La candidature de Bachar el-Assad
Contrairement à une idée reçue, Bachar el-Assad n’a pas hérité de la présidence syrienne. Il ne se destinait pas à la politique et s’était installé à Londres, en 1992, où il vivait une existence de médecin ophtalmologue. Il s’appliquait à servir ses patients, refusant d’ouvrir un cabinet pour les seuls riches et préférant travailler à l’hôpital pour tous. Cependant, à la mort de son frère Bassel, il accepte de rentrer au pays et de suivre une académie militaire. En 1998, son père, le nomme à la tête de la Société informatique syrienne, puis lui confie des missions diplomatiques. Lorsque le président Hafez el-Assad meurt, Bachar n’est pas candidat à sa succession, mais une période d’incertitude s’ouvre pour le pays. C’est sous la pression du parti unique de l’époque, le Baas, qu’il accepte la présidence de la République ; décision confirmée non par une élection, mais par voie référendaire.
Devenu président, il s’attache à libéraliser et à moderniser son pays. Il se comporte en ces temps comme tous les dirigeants européens, ni mieux, ni pire. Mais en 2011, lorsque son pays est attaqué et que les Occidentaux lui offrent des privilèges s’il accepte de partir, il ne se courbe pas, mais se révolte. La famille Assad (« Lion » en arabe) est connue pour son sens du devoir et sa maitrise de la peur. Cet homme comme les autres s’avérera être un dirigeant exceptionnel. Comme Charles De Gaulle, il passa d’un statut d’homme ordinaire à celui de libérateur de son pays.
L’élection présidentielle de 2021
La loi syrienne pose que seuls les citoyens qui sont restés dans le pays durant les dix dernières années, c’est-à-dire durant toute la guerre, ont le droit de se présenter. C’est un moyen de disqualifier ceux qui sont allés se vendre aux Occidentaux. Aussi, seuls trois candidats se sont présentés à l’élection présidentielle de 2021. Les candidats ont eu l’occasion de souligner les problèmes sociaux créés par la guerre et de débattre des moyens de les résoudre.
Mais le scrutin lui-même ne pouvait être qu’un plébiscite ; qu’une expression du remerciement de la Nation à l’homme qui l’a sauvée. 76,64 % des électeurs inscrits ont voté. 95,1 % d’entre eux ont choisi Bachar el-Assad. C’est beaucoup plus qu’en 2014.

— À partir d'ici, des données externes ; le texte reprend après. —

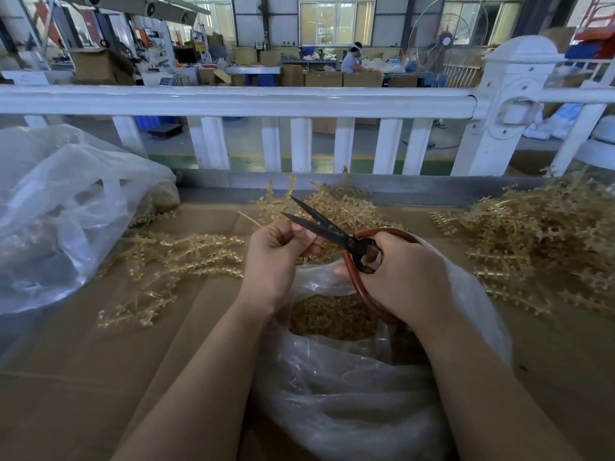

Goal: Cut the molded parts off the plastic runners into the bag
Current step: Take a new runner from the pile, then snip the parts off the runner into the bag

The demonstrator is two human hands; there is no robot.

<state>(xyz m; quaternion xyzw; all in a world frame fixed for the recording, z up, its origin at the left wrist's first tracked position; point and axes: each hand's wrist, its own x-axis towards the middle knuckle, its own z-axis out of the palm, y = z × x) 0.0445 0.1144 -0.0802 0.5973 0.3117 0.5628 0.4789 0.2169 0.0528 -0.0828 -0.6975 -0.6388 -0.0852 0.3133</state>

Partout la foule a célébré la victoire. C’était autant celle de l’élection présidentielle que celle de la guerre contre les envahisseurs.
Les Occidentaux ne la reconnaissent pas. Ils sont hantés par le souvenir de leurs propres crimes qu’ils tentent de masquer : la majeure partie des habitations, des villes entières, ne sont plus que des tas de ruines, 1,5 millions de Syriens sont handicapés et au moins 400 000 sont morts.
« Discours de victoire électorale », par Bachar el-Assad, Réseau Voltaire, 26 mai 2021.